A View From the Bridge
Ivo Van Hove puts his own unique brand on a classic with an immensely powerful take on Arthur Miller’s modern tragedy. Set in the Sicilian-American community in 1950s Brooklyn, A View From the Bridge is a searing tale of loyalty, honour, and betrayal; and the Young Vic’s production brings its harsh world to stage in stark, vivid detail.
Jan Versweyveld’s stripped back set – a rectangular thrust stage that closes like a boxing ring around the characters – skilfully emphasises the tight-knit, oft oppressive living situation. Whilst the stylistic choice not to include the full tenement set sacrifices the sense of an omnipresent community, it pays dividends in highlighting the universal themes of the play. Free of historical markers, the empty stage reminds the audience that this particular tale of love and hubris could be from any time and any place.
In keeping with the sense of timeless tragedy, Alfieri is the character who most explicitly ties A View From the Bridge to its roots in Greek drama. Michael Gould’s troubled lawyer picks his way around the set; the only character allowed beyond the bounds of the rectangle stage in a nod to his outsider status. His scenes with Eddie are electrifying; when Alfieri tries to painstakingly hint around Eddie’s real problem: “We all love somebody […] but sometimes… there’s too much. You know? There’s too much and it goes where it shouldn’t,” Mark Strong’s face twists in momentary recognition and shame.
The whole cast is excellent. Nicola Walker’s Beatrice is more hard-faced and robust than other portrayals; her pain and bitterness over Eddie’s wandering eye seems to have worn her down to a sharp-edged watchdog. Against her better nature, she cannot quite conceal her resentment towards Phoebe Fox’s Catherine; the scene in which Beatrice tries to tell Catherine to “be [her] own self more” is agonising, the air thick with the painful truths that neither woman can acknowledge.
It’s these unspoken truths that eventually tear Eddie’s world apart. If Eddie Carbone is a tragic figure, he’s a deeply flawed one. The genius of Strong’s performance is that he makes his troubled longshoreman a figure of pity as well as brutality.

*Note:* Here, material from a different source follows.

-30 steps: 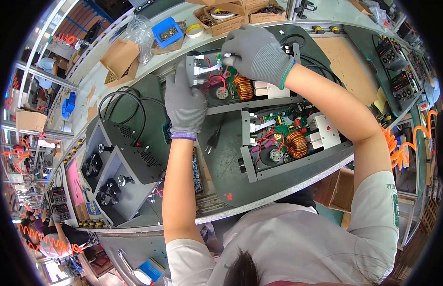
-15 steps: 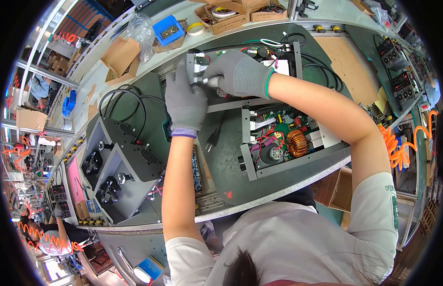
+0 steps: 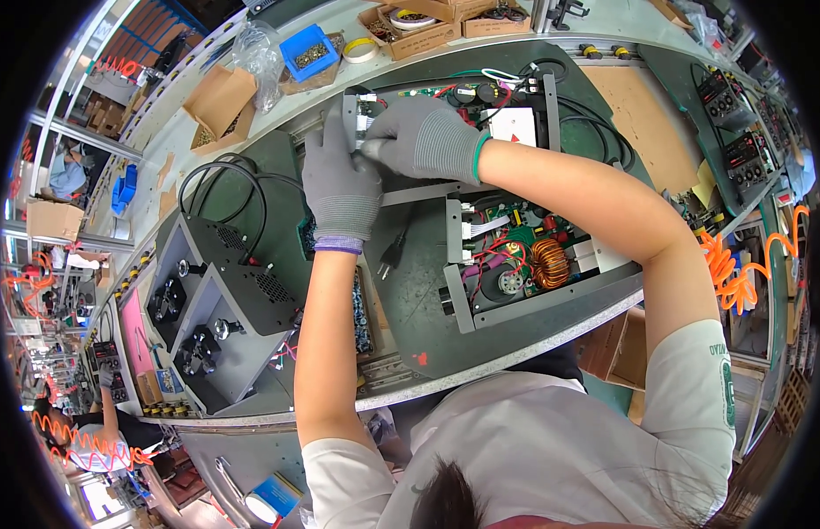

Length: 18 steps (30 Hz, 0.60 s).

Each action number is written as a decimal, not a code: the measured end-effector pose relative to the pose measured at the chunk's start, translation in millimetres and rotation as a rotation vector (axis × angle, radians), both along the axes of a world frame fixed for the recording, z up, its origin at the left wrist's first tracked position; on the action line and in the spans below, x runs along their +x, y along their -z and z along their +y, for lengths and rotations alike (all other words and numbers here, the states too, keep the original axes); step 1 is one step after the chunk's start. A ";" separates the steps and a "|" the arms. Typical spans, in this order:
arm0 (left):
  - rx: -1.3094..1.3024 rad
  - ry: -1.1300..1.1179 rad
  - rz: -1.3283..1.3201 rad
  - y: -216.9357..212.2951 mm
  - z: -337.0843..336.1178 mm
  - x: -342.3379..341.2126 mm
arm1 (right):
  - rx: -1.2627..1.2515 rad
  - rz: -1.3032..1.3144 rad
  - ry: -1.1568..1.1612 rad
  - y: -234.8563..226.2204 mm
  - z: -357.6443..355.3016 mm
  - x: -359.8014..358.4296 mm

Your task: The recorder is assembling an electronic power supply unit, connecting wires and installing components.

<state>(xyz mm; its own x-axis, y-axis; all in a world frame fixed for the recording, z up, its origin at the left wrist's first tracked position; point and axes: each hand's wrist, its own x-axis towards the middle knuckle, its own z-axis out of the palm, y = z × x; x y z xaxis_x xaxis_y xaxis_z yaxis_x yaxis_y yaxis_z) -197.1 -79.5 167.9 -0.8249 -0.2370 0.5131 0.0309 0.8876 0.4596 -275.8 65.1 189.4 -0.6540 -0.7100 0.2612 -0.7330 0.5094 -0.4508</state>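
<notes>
At the left end of the far open metal chassis (image 3: 552, 110), both my grey-gloved hands are close together. My left hand (image 3: 341, 181) is closed around the chassis's end panel, fingers on its outer side and thumb inward. Over the inside of that panel, my right hand (image 3: 423, 137) has its fingers bent in a pinch beside the left thumb; whatever they grip is hidden. White connectors and part of a green circuit board show around the gloves. Nearer to me sits a second open chassis (image 3: 551, 300) with a copper-wound coil (image 3: 549, 263) and red wires.
Two dark metal housings (image 3: 242, 282) with a coiled black cable stand at the left. A power plug (image 3: 392, 254) lies between chassis and housings. Along the back are a blue bin (image 3: 309, 55) of small parts, a tape roll (image 3: 360, 50) and cardboard boxes (image 3: 220, 101).
My right hand has shifted slightly left, closer to my left thumb and the end panel. The pinched fingertips that showed before are now more covered. My left hand stays nearly in place.
</notes>
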 end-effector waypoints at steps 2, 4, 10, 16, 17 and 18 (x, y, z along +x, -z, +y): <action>-0.008 0.007 0.003 1.6 -2.2 0.4 | -0.063 0.073 0.010 -0.8 -3.8 1.6; -0.022 0.015 0.015 3.3 -2.6 -0.9 | 0.008 -0.131 0.014 -5.4 -1.7 3.0; -0.022 0.011 0.025 3.6 1.5 -0.7 | -0.104 0.042 -0.004 9.0 -8.8 0.7; 0.039 -0.037 -0.056 5.0 3.1 -1.2 | -0.052 0.049 -0.059 -39.1 48.8 10.2; 0.041 -0.040 -0.072 6.0 2.2 -2.2 | -0.140 0.059 -0.058 -43.8 65.9 6.7; 0.039 -0.057 -0.069 0.4 1.6 0.6 | -0.234 0.072 -0.066 -52.7 83.9 5.3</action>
<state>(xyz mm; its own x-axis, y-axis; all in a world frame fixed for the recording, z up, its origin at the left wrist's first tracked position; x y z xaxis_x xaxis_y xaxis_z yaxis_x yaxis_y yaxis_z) -196.5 -77.9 167.5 -0.8426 -0.3033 0.4450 -0.0522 0.8684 0.4931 -270.5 149.0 242.0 -0.5818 -0.6657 0.4673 -0.7958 0.3471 -0.4963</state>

Eddie wants a black and white world; where people live by codes of honour and debts are repaid. But his own desire for his niece Catherine transgresses against what Alfieri calls the ‘natural’ law; and Strong powerfully shows how Eddie is unable to reconcile these two warring moralities within himself.
Miller’s previous play The Crucible is a fairly straightforward condemnation of naming names; in A View From the Bridge Miller allows a vein of ambivalence to enter the dramatic discourse. Eddie names names not out of fear for his own safety as the Salemites do, but out of a misplaced sense of honour and righteousness. The strengths of Hove’s direction mean Alfieri’s famous last words about the problematic purity in Eddie’s actions are deeply resonant in this production; a lone man left standing on a stage drowned in blood both literal and metaphorical.